[EXERCISE] The answer must consist of every line from the entries that holds the word "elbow".

[Records from a data source]
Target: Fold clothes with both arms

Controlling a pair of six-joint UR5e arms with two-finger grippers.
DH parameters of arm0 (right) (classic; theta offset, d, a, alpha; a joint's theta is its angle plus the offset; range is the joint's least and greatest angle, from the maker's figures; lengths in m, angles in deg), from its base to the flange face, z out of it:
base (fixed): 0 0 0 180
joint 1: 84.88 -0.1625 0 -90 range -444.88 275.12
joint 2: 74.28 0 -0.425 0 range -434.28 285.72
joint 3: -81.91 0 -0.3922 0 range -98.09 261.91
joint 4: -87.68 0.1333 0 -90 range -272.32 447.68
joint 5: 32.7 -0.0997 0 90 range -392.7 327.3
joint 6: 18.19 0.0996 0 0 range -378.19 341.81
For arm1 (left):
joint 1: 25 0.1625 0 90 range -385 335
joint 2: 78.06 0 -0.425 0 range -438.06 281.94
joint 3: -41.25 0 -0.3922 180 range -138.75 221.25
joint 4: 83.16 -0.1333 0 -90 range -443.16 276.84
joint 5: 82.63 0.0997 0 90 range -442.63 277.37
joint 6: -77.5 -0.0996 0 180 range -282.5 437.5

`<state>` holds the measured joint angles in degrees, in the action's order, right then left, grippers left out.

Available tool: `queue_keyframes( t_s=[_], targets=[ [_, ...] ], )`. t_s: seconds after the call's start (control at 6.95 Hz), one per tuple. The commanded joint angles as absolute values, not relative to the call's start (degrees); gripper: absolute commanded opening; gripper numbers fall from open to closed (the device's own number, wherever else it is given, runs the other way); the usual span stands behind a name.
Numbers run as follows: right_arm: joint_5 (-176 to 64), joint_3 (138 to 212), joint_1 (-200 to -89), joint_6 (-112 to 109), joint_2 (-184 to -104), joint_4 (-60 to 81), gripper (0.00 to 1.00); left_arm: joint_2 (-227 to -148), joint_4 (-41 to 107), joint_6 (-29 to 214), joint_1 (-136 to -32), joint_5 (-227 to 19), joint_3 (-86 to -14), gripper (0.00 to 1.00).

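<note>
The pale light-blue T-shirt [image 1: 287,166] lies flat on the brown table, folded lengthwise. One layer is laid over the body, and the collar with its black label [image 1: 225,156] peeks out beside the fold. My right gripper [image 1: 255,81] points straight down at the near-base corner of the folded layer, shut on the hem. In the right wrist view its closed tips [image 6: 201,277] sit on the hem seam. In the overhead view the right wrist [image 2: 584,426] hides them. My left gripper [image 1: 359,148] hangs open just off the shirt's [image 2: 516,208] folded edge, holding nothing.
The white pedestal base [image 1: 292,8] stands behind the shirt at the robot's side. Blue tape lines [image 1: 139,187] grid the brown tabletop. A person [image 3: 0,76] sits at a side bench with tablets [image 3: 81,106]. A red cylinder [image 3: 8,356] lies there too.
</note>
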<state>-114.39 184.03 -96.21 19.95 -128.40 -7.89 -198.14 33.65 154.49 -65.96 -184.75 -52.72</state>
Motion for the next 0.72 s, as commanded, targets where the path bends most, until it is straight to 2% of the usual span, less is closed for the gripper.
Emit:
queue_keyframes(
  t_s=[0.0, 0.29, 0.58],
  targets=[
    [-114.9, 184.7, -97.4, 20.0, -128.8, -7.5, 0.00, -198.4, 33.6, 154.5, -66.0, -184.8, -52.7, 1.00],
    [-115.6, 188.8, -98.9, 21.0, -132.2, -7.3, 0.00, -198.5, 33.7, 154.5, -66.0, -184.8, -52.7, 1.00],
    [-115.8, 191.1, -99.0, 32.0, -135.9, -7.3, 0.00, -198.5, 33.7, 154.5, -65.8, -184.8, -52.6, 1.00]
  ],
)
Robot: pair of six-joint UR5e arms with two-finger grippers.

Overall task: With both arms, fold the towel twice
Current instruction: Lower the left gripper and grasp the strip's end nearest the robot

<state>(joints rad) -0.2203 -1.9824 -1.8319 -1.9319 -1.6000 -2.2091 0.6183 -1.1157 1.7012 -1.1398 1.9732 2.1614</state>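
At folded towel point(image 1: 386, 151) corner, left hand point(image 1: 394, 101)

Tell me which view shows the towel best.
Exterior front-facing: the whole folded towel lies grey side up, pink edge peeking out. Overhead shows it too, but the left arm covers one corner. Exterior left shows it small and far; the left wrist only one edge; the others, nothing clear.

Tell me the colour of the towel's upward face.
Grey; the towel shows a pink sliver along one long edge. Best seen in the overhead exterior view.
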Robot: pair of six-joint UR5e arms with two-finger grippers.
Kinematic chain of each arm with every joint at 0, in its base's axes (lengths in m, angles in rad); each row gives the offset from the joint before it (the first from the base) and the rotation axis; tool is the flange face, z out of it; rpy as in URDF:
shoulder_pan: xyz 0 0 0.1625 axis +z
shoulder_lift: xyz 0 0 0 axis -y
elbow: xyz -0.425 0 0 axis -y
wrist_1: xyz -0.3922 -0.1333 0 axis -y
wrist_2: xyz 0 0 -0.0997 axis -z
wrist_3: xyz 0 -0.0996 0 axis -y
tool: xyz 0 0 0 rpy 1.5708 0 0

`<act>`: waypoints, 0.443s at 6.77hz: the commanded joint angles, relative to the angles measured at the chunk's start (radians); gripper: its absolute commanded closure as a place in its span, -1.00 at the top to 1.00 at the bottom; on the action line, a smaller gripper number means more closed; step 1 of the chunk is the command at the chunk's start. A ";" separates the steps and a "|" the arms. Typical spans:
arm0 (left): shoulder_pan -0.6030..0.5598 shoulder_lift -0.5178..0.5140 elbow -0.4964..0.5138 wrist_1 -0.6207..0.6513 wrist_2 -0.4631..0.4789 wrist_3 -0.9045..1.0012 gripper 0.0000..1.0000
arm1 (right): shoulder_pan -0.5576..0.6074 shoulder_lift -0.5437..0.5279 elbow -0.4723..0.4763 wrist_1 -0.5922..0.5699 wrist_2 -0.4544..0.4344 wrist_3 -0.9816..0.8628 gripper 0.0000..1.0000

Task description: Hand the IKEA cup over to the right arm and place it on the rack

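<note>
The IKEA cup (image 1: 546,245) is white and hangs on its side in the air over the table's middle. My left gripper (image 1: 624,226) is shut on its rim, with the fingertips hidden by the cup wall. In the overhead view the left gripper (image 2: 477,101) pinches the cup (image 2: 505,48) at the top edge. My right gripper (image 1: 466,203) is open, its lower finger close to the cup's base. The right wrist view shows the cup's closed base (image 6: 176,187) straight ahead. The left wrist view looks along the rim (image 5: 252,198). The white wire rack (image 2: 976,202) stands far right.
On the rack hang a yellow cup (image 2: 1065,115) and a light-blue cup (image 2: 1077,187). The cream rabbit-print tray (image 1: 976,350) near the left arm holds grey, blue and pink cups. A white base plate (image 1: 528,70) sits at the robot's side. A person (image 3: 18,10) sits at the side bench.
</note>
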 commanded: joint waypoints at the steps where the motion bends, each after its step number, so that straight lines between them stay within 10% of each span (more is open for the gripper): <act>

[YOUR SOLUTION]
elbow: xyz -0.425 0 0 axis -y
arm0 (left): shoulder_pan -0.6030..0.5598 shoulder_lift -0.5178..0.5140 elbow -0.4964..0.5138 wrist_1 -0.6207..0.6513 wrist_2 -0.4631..0.4789 wrist_3 -0.9045..1.0012 gripper 0.0000..1.0000
arm1 (right): shoulder_pan -0.5576..0.6074 shoulder_lift -0.5437..0.5279 elbow -0.4723..0.4763 wrist_1 -0.5922..0.5699 wrist_2 -0.4544..0.4344 wrist_3 -0.9816..0.8628 gripper 0.0000..1.0000

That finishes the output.